Ken was a thoroughgoing evangelical and had a terrific network. He worked through all the Protestant organizations (and as many Catholic organizations as he could) throughout Latin Amer-ica. He was so highly respected that when people got a letter from him about our coming, they paid attention.
THE CARIBBEAN
Partly in response to all those invitations, we toured a number of the Caribbean countries in 1958. The crowds everywhere, I was pleased to discover, were overwhelming. And there was a good reason for that: many people on the islands had been listening to me for years over the radio. Our program came on at six in the morning (before they went to work) and at six in the evening (after they had returned home). They might not have recognized my face, but they knew my voice.
Our largest audience was in Barbados. Grady had started the Crusade there, along with singer Ethel Waters. Ethel was making a deep impression on the local population with her call for love and harmony between the white and black races.
Someone had arranged for me to stay without charge at a posh club, the St. James; but when I realized that the local population was not too kindly disposed toward the tourist hotels and resented the displays of wealth and moral laxness among the tourists, I decided to stay instead in a small, unpretentious hotel.
Before I could sign in, however, the British governor-general invited me to be his guest at the official residence.

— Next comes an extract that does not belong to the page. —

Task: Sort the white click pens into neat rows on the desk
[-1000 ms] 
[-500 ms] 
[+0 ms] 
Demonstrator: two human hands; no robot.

Although I accepted with genuine gratitude, it was an old place, and not very comfortable. As we drove past the Hilton Hotel on our way to the meetings, I admit I looked at it with longing eyes.
The governor-general, Sir Robert Arundell, we were given to understand, was not too enthusiastic about our visit to Barbados, but he went to each meeting. Apparently, from his friends and contacts in London, he had heard a few good words about us.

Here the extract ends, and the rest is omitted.